Mother and Baby (6 months) came to me for information regarding the safety of breastfeeding while on medication for Grave’s disease (hyperthyroid). Several medications for thyroid are approved for breastfeeding mothers by the American Academy of Pediatrics. The medications considered “safe” caused a life threatening, drop in the mother’s white blood cell count, but was reversible upon discontinuation. However, now her thyroid was functioning incorrectly. The side effects of the medicine limited her options to a medication which I had very little data about safety—a concentrated solution of iodine. In fact I had contradictory advice within the international lactation community actually discouraging the use of this medication which her surgeon eventually prescribed.

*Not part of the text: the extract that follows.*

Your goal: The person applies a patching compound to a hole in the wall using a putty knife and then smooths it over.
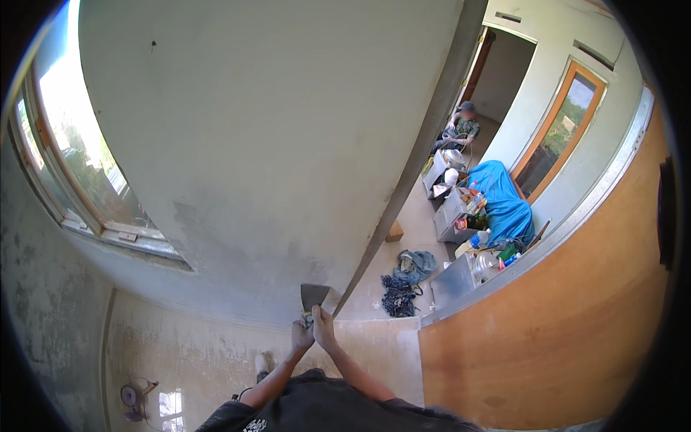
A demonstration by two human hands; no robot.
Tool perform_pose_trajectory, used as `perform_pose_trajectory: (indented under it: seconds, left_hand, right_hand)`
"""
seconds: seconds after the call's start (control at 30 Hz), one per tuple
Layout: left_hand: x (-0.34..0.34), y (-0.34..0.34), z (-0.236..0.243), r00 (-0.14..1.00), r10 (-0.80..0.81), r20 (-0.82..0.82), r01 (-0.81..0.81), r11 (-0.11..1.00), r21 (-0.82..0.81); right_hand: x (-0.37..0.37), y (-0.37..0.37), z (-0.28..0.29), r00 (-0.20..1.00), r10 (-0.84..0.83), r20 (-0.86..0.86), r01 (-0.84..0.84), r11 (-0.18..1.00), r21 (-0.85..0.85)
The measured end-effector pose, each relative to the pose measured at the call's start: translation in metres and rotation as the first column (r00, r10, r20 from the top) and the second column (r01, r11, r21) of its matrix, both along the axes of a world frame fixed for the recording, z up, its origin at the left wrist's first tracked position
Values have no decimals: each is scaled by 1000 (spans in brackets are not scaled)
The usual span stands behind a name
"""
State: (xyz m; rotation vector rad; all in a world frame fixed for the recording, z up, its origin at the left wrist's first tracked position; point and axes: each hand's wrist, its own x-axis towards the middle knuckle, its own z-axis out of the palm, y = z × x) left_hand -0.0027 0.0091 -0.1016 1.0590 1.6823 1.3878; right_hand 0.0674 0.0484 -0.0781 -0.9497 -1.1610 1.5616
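Low in the middle, my two hands come together around a wide putty knife (pixel 314 294), its grey flat blade pointing up toward the wall. My left hand (pixel 301 335) is closed about the handle, where a small yellowish part shows. Pressed in from the other side, my right hand (pixel 324 331) is closed too, its fingers on the handle just below the blade. Most of the handle is hidden by the fingers. Behind the blade stands a plastered wall (pixel 288 144) with grey, smudged patches low down, near its right-hand edge.
A window (pixel 93 165) opens at left. On the dusty floor (pixel 216 324) stands a small fan (pixel 131 399). Beyond the wall edge lie clothes (pixel 407 277), cluttered boxes (pixel 453 212) and a blue sheet (pixel 500 198). Another person (pixel 464 129) sits by the doorway. An orange-brown panel (pixel 547 324) flanks the right.
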Motion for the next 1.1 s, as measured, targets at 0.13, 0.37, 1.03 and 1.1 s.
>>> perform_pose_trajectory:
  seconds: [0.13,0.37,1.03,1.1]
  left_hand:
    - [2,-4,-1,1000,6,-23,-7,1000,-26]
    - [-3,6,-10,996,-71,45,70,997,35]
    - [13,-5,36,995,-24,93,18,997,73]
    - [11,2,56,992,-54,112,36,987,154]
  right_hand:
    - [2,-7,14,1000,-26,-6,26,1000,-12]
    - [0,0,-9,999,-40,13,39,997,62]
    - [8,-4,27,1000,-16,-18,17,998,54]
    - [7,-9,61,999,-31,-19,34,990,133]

Being that the baby was no longer an infant and the short term use of the medication, the mother decided to continue breastfeeding as long as we checked the drug breast milk levels and the baby’s thyroid levels once a week. The mother was on the medication for three weeks. The baby’s blood test remained normal. The iodine does get into the breast milk.  The thought of this bothers a lot of specialists. However iodine is also in formula! And her milk iodine level while on the medication was comparable to the amount in formula; Even less than some brands! After three weeks of treatment, the mother’s thyroid and blood count were stable and she had her thyroid removed. She is recovering well.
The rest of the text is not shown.